NBA Commissioner Adam Silver first spoke out in favor of legalized sports gambling, even going so far as to put his thoughts to paper in an op-ed in the New York Times. MLB Commissioner Rob Manfred has been the second commissioner to enter the ring, recently making comments on Major League Baseball’s stance on sports betting. “…I think it’s incumbent upon us to make sure we understand what the facts are, what kind of legalized gambling are you talking about, how would it be regulated, what are the threats to the integrity of the sports,” said Manfred on ESPN’s Outside The Lines.
This is one of several instances where Manfred has addressed the topic of sports gambling. For an industry that has been played down so much, Manfred’s words reflect the changing perception. He even spoke of the possibility of bringing a franchise to Las Vegas. The NHL just brought a franchise to Las Vegas, and the NFL’s Oakland Raiders tried to move there too—their move fell through. The NBA doesn’t have any plans to follow suit, but part of the NBA Summer League is held in Las Vegas. Las Vegas is the center of sports betting, so it would be a little hypocritical for the sports leagues to have teams there while they’re openly against it.
Sports gambling is a million-dollar industry, and the amount of bets being placed shows the level of involvement from fans. Manfred and Silver can appreciate the upside sports betting would bring to sports.
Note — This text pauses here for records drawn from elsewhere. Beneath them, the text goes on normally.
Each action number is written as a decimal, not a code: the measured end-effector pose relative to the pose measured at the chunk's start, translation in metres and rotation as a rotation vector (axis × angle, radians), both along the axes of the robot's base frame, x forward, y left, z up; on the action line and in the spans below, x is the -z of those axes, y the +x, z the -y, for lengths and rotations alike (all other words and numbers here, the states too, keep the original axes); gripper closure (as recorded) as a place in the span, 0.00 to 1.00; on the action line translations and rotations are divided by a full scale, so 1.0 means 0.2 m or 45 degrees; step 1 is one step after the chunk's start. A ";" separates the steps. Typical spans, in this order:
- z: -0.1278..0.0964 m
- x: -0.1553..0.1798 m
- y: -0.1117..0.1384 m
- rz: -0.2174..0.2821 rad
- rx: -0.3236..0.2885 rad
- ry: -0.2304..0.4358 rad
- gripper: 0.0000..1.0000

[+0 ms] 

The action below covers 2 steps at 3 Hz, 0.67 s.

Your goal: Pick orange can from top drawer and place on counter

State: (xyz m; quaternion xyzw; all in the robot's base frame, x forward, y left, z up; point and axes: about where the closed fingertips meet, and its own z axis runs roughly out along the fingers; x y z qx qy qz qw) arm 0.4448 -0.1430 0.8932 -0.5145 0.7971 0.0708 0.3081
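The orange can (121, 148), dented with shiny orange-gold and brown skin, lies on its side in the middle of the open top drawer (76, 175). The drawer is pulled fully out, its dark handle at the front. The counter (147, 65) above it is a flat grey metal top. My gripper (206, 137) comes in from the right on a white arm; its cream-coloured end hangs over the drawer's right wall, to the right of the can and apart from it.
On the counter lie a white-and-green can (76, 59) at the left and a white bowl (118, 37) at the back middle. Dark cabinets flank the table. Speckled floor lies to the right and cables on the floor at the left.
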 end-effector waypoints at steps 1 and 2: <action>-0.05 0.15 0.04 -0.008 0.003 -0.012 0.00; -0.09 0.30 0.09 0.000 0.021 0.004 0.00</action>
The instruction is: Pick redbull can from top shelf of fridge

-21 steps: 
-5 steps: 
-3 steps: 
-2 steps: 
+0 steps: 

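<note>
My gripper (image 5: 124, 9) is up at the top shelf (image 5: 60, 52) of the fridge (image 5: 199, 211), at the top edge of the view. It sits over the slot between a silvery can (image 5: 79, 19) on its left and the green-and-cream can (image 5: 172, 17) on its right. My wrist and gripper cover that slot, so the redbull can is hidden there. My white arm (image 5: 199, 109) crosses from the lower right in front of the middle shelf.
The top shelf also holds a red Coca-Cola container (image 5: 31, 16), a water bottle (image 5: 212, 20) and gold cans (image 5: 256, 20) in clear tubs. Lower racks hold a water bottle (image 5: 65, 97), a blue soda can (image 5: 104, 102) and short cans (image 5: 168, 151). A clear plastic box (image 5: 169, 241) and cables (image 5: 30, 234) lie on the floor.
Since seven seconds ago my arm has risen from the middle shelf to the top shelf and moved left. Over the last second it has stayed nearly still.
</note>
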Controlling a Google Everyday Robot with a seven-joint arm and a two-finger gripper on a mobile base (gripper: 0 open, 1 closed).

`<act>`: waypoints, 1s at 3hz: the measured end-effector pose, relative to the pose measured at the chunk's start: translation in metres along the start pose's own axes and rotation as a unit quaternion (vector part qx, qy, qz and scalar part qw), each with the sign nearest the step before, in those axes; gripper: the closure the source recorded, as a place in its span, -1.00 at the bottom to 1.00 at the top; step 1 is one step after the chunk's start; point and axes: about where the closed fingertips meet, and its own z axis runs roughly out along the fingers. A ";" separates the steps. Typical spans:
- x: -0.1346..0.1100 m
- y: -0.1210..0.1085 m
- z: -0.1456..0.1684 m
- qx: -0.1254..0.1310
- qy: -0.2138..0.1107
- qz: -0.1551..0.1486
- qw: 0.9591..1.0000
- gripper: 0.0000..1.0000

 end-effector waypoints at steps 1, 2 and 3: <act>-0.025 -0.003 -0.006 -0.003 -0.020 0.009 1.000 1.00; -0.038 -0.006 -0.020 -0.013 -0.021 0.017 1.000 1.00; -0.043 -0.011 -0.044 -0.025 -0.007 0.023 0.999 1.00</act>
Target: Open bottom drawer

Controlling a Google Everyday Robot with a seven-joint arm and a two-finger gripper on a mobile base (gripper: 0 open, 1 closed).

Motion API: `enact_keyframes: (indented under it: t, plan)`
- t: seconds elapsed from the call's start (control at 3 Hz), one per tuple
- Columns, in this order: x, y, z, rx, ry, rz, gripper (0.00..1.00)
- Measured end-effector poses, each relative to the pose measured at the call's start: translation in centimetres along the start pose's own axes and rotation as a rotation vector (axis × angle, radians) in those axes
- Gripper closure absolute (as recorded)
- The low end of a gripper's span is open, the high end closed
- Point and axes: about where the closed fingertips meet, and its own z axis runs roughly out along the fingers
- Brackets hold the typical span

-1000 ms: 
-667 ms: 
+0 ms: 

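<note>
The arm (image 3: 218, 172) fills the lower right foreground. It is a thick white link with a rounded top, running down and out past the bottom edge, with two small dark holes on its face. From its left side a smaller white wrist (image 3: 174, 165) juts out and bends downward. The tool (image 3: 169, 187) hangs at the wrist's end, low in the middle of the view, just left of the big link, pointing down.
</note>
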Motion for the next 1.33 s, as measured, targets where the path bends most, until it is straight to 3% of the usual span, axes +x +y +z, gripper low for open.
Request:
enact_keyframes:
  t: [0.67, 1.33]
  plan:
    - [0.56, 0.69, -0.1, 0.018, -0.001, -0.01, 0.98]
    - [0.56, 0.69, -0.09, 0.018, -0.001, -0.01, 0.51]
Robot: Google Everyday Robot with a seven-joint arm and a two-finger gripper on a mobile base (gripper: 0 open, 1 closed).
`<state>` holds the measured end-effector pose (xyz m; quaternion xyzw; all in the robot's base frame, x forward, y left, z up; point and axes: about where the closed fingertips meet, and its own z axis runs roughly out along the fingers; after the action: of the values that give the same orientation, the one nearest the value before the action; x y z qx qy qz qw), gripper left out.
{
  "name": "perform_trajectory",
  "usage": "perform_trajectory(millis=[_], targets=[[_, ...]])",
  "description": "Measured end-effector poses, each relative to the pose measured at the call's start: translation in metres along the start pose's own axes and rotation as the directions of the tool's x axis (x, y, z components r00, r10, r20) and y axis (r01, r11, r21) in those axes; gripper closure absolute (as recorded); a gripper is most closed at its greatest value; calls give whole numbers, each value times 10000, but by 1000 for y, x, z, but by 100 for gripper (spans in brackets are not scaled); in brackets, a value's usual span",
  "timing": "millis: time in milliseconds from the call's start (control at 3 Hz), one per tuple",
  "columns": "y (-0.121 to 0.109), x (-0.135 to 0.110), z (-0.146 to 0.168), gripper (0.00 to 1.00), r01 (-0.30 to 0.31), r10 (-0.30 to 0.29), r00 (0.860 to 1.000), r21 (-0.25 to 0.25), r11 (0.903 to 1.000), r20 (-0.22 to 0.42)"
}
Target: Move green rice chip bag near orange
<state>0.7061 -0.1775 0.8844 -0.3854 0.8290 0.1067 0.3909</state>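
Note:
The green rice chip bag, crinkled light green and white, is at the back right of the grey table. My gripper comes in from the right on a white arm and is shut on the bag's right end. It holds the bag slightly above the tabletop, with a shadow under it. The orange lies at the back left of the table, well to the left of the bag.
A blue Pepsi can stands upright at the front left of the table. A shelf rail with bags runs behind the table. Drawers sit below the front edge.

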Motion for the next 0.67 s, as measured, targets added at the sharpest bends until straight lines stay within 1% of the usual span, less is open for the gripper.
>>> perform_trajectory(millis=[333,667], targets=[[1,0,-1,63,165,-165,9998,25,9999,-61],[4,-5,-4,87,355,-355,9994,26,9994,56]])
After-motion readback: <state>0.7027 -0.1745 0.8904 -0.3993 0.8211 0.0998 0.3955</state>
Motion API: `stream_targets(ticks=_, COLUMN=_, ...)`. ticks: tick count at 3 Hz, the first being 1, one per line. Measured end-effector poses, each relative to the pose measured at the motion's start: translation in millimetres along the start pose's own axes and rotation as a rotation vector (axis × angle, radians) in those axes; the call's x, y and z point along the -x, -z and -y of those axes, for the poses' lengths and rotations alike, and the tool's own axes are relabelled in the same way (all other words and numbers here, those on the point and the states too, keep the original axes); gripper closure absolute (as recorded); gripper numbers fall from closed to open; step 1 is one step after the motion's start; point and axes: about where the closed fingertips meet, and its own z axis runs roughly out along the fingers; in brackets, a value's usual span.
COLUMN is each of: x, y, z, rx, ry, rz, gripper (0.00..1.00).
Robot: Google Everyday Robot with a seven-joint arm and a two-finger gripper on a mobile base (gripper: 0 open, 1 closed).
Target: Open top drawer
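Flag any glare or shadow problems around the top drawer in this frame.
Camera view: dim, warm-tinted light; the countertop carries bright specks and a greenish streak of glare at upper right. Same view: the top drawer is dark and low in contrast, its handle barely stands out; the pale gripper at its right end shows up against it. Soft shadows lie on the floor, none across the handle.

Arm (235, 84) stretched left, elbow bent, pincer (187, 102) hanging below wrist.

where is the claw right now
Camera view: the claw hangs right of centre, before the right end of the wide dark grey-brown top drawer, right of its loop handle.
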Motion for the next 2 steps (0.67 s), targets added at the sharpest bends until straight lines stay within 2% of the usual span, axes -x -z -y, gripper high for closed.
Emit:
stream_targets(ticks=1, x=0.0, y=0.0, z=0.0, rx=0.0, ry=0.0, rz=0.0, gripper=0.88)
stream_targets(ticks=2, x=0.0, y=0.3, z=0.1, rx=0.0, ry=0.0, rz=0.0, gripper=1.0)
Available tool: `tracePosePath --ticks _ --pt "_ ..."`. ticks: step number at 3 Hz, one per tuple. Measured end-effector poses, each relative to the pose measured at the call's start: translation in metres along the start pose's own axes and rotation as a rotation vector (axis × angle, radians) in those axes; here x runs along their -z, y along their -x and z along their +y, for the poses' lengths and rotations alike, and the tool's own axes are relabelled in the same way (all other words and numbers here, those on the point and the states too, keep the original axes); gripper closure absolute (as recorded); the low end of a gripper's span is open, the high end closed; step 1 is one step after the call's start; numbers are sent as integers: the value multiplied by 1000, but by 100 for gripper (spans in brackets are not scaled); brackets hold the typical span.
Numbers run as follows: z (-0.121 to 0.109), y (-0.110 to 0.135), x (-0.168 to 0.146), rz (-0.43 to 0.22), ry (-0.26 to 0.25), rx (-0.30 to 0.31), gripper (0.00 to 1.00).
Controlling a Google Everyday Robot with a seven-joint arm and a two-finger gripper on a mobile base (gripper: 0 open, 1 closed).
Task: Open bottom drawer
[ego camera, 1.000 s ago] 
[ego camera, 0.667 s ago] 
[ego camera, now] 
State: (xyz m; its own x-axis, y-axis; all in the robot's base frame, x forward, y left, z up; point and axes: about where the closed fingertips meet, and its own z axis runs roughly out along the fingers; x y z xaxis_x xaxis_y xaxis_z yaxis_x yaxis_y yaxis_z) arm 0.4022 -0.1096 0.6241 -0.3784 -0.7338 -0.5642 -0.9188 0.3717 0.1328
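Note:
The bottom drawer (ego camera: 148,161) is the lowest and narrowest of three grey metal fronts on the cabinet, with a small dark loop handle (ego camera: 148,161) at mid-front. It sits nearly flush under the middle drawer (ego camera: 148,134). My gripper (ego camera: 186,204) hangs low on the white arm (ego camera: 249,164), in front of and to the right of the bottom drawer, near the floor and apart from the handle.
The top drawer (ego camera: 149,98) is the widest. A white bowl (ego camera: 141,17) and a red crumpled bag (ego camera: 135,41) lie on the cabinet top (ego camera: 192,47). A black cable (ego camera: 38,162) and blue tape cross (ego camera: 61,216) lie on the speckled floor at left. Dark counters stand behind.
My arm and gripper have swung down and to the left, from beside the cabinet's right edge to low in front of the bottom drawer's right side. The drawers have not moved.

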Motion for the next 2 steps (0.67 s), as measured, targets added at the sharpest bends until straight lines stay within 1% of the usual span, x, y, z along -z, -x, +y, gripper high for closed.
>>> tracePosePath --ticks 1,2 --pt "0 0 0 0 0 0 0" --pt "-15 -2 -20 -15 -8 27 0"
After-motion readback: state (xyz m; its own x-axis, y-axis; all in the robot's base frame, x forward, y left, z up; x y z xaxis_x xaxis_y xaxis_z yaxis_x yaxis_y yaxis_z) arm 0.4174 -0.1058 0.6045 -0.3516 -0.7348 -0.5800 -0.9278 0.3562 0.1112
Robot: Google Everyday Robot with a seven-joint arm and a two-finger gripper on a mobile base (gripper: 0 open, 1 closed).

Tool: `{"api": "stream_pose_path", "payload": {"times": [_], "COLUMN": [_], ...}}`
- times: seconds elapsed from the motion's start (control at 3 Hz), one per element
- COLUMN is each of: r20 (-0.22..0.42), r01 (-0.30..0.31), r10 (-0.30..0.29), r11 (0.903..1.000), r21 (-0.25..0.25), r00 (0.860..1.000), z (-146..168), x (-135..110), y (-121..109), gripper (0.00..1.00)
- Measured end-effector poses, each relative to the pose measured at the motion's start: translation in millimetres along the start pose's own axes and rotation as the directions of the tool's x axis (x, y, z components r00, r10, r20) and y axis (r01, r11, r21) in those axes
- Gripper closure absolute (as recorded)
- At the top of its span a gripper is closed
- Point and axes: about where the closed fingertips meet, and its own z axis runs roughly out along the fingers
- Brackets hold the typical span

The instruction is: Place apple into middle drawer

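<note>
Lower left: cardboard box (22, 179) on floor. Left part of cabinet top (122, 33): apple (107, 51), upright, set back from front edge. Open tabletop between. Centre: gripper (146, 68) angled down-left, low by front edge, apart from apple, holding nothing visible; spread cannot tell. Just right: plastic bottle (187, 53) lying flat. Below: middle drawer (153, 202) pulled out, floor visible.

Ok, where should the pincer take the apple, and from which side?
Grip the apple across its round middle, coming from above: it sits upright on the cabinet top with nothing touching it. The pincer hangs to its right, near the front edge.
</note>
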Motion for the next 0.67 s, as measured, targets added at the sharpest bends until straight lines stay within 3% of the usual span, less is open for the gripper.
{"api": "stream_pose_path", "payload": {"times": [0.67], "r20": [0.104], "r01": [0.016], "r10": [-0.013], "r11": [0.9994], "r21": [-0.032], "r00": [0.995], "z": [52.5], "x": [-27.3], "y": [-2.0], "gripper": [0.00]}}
Since they can acknowledge how often sports betting happens, they seem to prefer establishing a formal, regulated market that would keep sports gambling under control.
For anything to happen, PASPA would have to be repealed or amended to legalize sports gambling. Oklahoma sports gambling runs through legally sanctioned and regulated offshore sportsbooks because of PASPA. While PASPA’s potential repeal is in the hands of the federal government, the major professional sports leagues could have some influence over it, as they have directly contributed to blocking any type of sport betting. If Manfred keeps up this momentum, sports gambling may make its way into the limelight. The fact that he is even making comments like he is suggest that the conversation on sports gambling is indeed happening.